**Try it:** Below is a listing with pictures in it; transcribe exactly the lines from the one that has "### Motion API" through the one that has "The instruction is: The", and omit those pictures.

:::

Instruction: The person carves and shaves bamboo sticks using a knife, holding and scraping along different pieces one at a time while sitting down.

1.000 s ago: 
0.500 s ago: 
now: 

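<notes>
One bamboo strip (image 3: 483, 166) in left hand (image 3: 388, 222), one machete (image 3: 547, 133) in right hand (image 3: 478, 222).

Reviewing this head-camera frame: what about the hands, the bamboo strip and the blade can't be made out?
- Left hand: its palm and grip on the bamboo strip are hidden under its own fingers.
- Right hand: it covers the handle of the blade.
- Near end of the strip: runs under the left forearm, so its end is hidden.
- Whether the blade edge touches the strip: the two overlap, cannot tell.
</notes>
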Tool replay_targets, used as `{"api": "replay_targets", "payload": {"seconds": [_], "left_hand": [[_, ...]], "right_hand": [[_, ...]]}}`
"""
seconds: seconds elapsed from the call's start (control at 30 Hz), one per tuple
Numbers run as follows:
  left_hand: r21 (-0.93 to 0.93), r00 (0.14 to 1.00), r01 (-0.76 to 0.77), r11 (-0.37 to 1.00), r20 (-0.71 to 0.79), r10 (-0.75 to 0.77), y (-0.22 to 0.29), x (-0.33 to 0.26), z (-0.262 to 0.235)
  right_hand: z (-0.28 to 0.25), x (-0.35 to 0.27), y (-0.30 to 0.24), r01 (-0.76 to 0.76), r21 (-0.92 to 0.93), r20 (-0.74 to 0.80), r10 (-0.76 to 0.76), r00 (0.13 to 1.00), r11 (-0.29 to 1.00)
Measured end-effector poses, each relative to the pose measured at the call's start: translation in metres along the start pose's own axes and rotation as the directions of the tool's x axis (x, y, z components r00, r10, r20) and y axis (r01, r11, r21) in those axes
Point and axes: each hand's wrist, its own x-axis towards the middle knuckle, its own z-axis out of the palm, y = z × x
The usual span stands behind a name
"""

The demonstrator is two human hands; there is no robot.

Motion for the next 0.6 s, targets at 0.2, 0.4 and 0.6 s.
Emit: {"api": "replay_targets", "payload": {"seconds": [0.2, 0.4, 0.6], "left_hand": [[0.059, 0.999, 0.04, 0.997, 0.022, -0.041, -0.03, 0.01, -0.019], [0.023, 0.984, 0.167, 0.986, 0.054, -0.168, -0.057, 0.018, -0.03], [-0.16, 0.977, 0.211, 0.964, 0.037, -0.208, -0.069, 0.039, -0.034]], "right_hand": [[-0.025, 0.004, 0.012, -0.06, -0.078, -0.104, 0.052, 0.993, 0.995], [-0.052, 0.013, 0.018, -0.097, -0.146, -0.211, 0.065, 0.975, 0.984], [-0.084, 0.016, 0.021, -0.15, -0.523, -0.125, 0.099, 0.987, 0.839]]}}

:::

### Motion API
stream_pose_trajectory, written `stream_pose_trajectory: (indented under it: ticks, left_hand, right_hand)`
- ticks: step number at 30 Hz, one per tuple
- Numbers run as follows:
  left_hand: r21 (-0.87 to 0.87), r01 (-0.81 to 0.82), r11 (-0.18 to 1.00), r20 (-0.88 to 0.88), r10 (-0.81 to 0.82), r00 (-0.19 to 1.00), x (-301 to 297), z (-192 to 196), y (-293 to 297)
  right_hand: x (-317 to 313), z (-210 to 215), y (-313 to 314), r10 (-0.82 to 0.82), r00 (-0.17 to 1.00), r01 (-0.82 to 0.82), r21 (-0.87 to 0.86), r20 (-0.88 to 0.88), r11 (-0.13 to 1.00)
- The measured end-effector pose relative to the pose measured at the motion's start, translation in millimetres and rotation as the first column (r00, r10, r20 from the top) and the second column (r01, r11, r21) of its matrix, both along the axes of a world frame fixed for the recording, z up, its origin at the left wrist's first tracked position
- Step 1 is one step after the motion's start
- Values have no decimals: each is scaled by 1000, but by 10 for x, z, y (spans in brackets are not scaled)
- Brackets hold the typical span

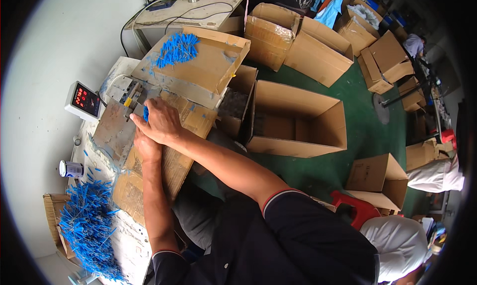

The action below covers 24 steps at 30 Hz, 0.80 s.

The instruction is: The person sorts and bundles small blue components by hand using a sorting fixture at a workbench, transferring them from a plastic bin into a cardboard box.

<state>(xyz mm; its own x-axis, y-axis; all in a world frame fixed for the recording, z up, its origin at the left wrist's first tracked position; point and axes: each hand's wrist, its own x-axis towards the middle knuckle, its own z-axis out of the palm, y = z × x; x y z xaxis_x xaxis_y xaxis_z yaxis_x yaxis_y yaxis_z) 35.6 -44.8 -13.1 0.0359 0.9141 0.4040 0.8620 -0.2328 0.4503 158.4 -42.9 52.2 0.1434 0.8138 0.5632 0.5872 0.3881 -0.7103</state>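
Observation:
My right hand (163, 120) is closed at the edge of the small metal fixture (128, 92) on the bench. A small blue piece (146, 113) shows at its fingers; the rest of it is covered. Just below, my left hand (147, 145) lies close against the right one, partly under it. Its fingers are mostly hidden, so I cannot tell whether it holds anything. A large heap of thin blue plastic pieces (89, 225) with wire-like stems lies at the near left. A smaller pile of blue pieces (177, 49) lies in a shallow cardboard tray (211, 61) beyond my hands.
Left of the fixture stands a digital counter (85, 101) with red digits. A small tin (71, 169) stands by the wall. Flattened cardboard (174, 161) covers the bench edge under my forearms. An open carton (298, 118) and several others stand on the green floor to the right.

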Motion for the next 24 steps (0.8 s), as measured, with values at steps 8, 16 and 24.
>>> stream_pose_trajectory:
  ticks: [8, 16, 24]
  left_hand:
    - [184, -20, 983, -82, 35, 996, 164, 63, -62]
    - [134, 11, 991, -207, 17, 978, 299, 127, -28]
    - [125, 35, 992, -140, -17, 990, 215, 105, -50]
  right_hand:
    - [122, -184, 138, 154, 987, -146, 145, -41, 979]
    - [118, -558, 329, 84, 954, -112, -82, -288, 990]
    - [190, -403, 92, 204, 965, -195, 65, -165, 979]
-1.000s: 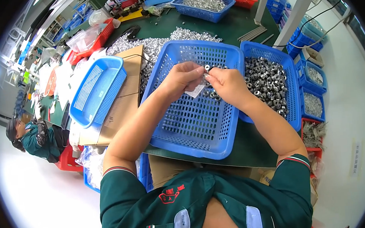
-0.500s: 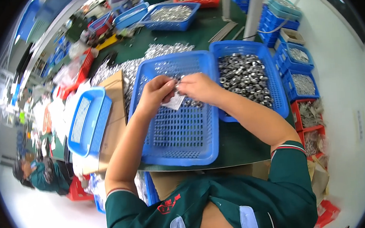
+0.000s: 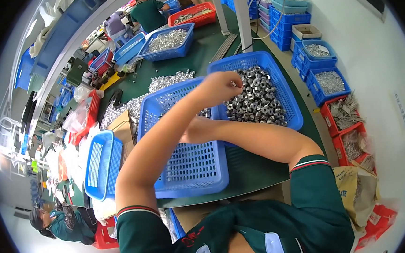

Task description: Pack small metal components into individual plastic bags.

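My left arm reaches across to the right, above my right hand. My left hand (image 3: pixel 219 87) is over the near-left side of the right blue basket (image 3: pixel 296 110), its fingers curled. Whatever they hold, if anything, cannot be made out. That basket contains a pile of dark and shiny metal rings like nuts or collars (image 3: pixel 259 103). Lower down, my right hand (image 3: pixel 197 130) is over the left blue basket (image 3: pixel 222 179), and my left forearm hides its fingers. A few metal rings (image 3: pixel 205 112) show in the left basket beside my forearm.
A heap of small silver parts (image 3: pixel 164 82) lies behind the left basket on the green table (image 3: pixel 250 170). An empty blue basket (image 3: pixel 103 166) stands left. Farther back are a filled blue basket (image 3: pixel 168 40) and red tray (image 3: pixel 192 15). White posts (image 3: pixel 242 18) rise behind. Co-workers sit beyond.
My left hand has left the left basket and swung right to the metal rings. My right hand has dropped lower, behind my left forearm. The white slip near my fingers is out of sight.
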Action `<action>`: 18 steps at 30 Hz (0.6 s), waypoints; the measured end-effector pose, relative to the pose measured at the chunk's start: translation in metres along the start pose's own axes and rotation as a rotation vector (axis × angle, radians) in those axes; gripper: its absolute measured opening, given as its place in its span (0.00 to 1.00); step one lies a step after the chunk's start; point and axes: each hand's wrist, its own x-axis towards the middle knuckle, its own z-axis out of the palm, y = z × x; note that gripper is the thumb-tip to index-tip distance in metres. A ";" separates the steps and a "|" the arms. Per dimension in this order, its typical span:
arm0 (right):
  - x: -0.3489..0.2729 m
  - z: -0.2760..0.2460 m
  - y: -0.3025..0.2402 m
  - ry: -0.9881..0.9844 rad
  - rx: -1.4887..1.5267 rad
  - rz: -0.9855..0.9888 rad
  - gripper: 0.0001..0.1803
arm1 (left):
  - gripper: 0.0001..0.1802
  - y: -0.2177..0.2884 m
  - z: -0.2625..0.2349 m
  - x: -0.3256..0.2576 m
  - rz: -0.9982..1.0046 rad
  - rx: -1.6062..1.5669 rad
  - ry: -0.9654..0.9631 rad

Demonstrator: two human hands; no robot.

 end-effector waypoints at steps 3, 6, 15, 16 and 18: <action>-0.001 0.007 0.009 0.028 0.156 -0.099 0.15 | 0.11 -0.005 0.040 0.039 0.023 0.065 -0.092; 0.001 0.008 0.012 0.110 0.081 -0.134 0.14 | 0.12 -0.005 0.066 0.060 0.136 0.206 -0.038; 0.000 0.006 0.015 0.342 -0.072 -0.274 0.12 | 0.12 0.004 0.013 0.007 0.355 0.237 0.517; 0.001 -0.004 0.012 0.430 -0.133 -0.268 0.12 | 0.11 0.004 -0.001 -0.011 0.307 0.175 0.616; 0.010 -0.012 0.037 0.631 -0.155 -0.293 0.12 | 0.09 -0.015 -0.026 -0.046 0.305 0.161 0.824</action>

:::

**Solution to the exercise:**
### Motion API
stream_pose_trajectory, written `stream_pose_trajectory: (indented under it: ticks, left_hand, right_hand)`
- ticks: step number at 30 Hz, one per tuple
- Numbers run as follows:
  left_hand: r21 (-0.87 to 0.87), r01 (-0.81 to 0.82), r11 (-0.18 to 1.00), r20 (-0.88 to 0.88), r10 (-0.81 to 0.82), r00 (-0.19 to 1.00), x (-301 to 297), z (-192 to 196), y (-293 to 297)
  right_hand: x (-317 to 313), z (-210 to 215), y (-313 to 314), r10 (-0.82 to 0.82), r00 (-0.17 to 1.00), r01 (-0.82 to 0.82), r21 (-0.87 to 0.86), r20 (-0.88 to 0.88), r11 (-0.13 to 1.00)
- The measured end-effector pose relative to the pose measured at the motion's start, translation in millimetres and rotation as the first column (r00, r10, r20 from the top) and the second column (r01, r11, r21) of its matrix, both along the axes of a world frame fixed for the recording, z up, its origin at the left wrist's first tracked position
- Step 1 is one step after the motion's start
- Values have no decimals: each is scaled by 1000, but by 10 for x, z, y (spans in brackets are not scaled)
- Brackets hold the typical span


The action below covers 24 steps at 30 Hz, 0.80 s.

The instruction is: The person sorts and bundles small blue components by hand using a sorting fixture at a workbench, transferring them from a plastic bin into a cardboard box.

What came before makes up the full response.